Almer Hall

Personal information
- Date of birth: 12 November 1912
- Place of birth: Hove, England
- Date of death: 7 November 1994 (aged 81)
- Place of death: England
- Height: 5 ft 7 in (1.70 m)
- Position: Striker

Senior career*
- Years: Team / Apps / (Gls)
- Southwick
- 1930–1934: Brighton & Hove Albion / 0 / (0)
- 1934–1937: Tottenham Hotspur / 16 / (3)
- 1937–1939: Southend United / 37 / (10)
- 1939: Bradford City / 0 / (0)
- 1945–1950: West Ham United / 50 / (11)
- 1950–1953: Margate / 67 / (36)

Managerial career
- 1950–1970: Margate

= Almer Hall =

English footballer and manager (1912–1994)

Almeric George Hall (12 November 1912 – 7 November 1994) was an English footballer and manager.

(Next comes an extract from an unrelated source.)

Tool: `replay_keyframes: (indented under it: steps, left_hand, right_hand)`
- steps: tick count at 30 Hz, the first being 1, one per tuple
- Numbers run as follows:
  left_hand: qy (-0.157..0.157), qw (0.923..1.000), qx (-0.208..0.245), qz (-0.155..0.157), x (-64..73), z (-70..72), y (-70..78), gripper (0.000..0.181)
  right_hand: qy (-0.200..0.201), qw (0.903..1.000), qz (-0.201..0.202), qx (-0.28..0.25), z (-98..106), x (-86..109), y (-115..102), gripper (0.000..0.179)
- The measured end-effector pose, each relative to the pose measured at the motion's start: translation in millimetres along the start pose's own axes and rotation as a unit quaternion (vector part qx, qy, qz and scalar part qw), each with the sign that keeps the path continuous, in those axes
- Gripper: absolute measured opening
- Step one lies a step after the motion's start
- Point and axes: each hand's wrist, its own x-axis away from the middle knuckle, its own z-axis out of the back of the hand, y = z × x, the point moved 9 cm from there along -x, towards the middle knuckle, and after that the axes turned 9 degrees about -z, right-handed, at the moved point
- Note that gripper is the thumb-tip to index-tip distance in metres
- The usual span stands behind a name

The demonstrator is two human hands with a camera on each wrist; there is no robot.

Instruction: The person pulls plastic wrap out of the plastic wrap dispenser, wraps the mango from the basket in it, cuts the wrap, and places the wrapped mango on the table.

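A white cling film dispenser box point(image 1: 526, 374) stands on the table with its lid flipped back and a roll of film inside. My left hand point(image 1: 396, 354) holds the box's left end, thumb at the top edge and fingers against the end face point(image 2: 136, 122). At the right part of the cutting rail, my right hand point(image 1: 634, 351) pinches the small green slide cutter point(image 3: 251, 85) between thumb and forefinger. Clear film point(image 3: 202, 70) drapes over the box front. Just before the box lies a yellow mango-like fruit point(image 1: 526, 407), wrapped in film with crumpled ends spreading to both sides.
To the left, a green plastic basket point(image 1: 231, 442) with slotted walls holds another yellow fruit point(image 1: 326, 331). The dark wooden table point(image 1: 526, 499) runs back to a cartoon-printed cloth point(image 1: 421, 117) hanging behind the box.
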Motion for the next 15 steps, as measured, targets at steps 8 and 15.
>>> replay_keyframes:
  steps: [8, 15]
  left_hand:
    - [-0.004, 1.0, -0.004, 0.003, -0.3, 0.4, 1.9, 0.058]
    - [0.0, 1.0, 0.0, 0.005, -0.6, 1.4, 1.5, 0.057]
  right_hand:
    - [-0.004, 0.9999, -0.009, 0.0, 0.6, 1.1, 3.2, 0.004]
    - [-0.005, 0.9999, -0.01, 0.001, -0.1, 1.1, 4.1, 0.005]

Born in Hove, Hall, a striker, began his professional career in 1930 with his local club Brighton & Hove Albion. Before making any appearances for the Sussex club he moved to Tottenham Hotspur. He scored twice on his Spurs debut, in a 2–1 victory over Grimsby Town at White Hart Lane on Boxing Day 1934 in the First Division. He later played for Southend United, Bradford City, where his one appearance was later expunged from the records after the outbreak of the Second World War.

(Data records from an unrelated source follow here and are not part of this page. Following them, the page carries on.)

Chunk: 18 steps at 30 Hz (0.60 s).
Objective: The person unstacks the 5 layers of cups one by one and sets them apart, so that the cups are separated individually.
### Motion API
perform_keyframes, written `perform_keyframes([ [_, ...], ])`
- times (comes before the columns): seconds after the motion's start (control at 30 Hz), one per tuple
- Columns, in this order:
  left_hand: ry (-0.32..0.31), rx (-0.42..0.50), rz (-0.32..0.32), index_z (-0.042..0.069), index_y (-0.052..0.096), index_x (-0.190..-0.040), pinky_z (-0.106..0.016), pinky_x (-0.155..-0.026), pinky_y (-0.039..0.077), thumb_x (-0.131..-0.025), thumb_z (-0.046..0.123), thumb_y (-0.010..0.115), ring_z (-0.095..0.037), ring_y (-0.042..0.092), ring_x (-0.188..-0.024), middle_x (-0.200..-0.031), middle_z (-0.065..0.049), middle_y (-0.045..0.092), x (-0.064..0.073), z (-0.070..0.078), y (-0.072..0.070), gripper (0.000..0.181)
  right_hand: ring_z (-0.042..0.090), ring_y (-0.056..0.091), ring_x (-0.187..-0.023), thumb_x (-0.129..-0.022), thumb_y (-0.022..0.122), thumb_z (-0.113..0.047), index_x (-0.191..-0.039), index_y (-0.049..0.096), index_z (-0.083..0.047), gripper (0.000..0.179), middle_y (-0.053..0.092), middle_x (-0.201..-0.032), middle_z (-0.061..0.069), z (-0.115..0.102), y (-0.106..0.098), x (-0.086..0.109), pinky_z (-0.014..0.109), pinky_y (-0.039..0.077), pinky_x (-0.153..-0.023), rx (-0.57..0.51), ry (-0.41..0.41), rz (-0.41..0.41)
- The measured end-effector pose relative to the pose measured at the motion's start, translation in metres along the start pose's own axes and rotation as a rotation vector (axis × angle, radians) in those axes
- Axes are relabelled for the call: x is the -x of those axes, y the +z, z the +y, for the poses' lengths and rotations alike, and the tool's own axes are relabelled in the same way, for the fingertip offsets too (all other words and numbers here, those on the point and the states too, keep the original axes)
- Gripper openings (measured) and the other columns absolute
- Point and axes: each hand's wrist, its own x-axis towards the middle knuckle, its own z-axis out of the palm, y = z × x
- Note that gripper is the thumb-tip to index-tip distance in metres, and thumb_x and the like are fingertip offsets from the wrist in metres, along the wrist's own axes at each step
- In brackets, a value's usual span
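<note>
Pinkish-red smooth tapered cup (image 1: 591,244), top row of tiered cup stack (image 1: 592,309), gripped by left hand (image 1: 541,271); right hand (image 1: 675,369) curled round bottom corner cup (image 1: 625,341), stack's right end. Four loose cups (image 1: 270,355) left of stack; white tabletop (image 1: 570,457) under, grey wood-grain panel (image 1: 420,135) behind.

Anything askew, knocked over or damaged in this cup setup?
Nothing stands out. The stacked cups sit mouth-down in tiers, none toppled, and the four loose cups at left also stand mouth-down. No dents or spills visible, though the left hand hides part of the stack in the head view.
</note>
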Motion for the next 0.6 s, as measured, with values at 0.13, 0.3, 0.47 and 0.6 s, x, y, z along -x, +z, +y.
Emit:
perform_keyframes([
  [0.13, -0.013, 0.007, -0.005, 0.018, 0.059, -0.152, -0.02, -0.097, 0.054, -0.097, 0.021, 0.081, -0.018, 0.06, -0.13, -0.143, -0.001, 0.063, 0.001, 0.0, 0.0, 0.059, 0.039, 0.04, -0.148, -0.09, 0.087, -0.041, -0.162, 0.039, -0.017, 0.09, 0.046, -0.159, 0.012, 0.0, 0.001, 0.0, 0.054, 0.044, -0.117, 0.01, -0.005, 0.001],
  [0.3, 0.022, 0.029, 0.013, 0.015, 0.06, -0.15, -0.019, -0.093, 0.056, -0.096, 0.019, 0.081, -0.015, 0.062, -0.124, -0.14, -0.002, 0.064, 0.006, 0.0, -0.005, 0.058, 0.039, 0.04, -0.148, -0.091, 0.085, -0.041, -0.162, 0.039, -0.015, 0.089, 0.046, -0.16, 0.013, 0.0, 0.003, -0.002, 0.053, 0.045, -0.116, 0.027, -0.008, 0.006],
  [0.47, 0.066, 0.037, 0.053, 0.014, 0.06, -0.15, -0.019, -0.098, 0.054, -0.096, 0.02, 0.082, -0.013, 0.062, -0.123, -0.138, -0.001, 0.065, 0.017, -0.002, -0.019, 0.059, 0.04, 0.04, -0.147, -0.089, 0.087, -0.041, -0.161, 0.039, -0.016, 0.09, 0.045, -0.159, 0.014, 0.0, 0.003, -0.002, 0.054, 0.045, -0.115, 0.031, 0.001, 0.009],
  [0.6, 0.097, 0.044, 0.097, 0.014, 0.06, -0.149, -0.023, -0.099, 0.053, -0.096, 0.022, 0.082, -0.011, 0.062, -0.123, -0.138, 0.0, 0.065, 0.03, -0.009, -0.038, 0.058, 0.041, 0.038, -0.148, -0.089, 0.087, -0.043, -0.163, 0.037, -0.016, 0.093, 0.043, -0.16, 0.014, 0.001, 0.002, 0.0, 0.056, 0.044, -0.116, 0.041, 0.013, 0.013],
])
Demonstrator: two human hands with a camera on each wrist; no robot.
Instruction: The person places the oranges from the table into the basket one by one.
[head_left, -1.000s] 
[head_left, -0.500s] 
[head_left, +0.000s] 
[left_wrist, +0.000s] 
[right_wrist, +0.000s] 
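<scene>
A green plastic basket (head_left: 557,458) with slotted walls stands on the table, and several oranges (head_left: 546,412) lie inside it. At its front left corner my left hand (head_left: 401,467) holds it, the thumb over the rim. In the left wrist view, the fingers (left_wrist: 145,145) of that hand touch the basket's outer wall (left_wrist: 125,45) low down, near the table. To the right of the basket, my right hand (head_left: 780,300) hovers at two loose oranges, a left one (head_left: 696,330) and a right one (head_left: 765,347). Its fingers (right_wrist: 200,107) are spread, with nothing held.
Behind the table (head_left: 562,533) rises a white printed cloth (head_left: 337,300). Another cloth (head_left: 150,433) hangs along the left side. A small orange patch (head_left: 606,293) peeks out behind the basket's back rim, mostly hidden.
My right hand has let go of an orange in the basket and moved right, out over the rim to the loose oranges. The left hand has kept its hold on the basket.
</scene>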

After the war he played for West Ham United where he made 50 Football League appearances, having previously appeared as a guest player for West Ham during the war, before moving to non-league Margate in 1950 as player-manager.

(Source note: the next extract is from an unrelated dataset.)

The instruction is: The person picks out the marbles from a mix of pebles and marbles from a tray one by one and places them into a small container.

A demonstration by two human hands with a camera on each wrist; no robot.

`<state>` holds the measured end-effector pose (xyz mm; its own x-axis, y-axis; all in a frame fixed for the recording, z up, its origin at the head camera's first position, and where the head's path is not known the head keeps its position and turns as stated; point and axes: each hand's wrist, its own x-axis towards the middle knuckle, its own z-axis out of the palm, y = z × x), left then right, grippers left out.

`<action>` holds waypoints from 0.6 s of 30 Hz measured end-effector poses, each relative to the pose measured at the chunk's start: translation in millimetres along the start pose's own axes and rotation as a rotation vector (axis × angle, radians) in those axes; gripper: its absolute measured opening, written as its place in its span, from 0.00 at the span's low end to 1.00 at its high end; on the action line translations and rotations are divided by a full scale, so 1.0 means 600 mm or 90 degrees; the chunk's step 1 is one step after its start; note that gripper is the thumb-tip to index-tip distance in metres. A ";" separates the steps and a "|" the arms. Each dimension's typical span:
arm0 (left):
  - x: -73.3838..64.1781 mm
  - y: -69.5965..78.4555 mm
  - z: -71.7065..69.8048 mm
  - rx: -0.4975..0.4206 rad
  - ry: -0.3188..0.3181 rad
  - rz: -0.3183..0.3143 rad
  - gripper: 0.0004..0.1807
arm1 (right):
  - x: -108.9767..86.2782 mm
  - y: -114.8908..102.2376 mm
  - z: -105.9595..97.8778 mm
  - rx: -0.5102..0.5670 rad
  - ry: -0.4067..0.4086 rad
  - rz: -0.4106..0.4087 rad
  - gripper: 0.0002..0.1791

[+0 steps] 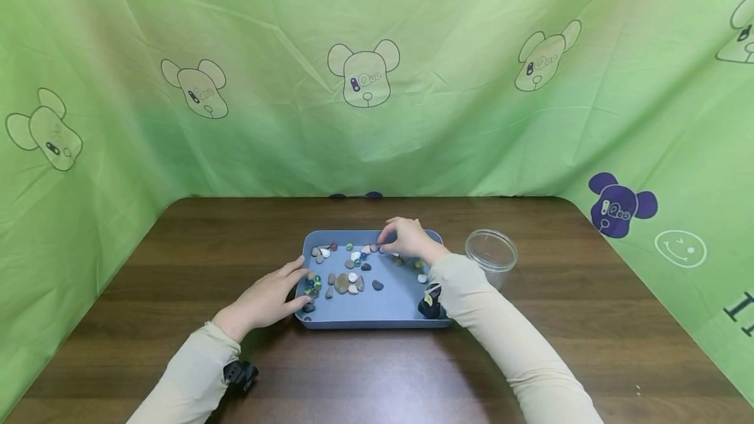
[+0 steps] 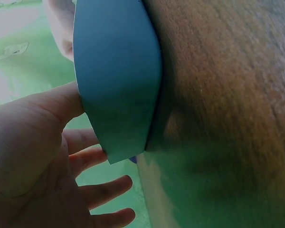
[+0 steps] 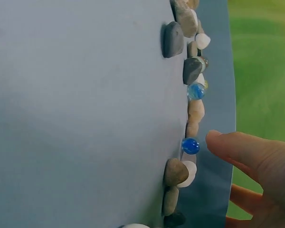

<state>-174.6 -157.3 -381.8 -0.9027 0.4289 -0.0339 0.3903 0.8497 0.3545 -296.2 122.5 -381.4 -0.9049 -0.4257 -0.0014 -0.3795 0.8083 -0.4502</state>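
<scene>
A shallow blue tray (image 1: 400,306) lies on the wooden table, with pebbles and glass marbles scattered in it. At its left wall, my left hand (image 1: 262,300) has its fingers spread, with the thumb reaching over the rim in the left wrist view. My right hand (image 1: 408,238) hovers at the far side of the tray, thumb and fingers bent loosely. Seen from the right wrist, the thumb (image 3: 242,149) points at a dark blue marble (image 3: 190,146) with a gap between them. Brown pebbles (image 3: 175,172) and a light blue marble (image 3: 196,91) lie near it. I see nothing held in either hand.
A clear round container (image 1: 491,250) stands right of the tray, partly behind the right sleeve (image 1: 501,326). A large brown pebble (image 1: 341,283) lies among smaller stones left of the tray's middle. Green printed cloth (image 1: 365,149) hangs around the wooden table (image 1: 353,371).
</scene>
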 end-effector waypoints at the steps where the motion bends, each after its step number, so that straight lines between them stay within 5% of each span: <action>1: 0.000 0.000 0.000 -0.002 -0.001 -0.003 0.29 | 0.001 0.000 0.002 -0.005 -0.002 0.003 0.06; 18: 0.001 -0.001 0.001 -0.008 -0.002 -0.008 0.29 | -0.001 -0.005 0.012 -0.055 0.005 0.018 0.06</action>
<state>-175.3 -157.2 -382.7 -0.9072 0.4187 -0.0420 0.3761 0.8515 0.3653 -293.0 117.6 -386.7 -0.9166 -0.3998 -0.0058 -0.3693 0.8520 -0.3712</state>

He played for the Kent club until 1953, when he retired from playing to concentrate on management and remained the club's manager until 1970. His twenty-year reign making him the club's longest serving manager. He led the team to a host of regional cup finals, as well as taking them into the rounds proper of the FA Cup on eleven occasions, but was not able to bring them any significant success in the league.

After leaving Margate he had a spell as a scout for Luton Town.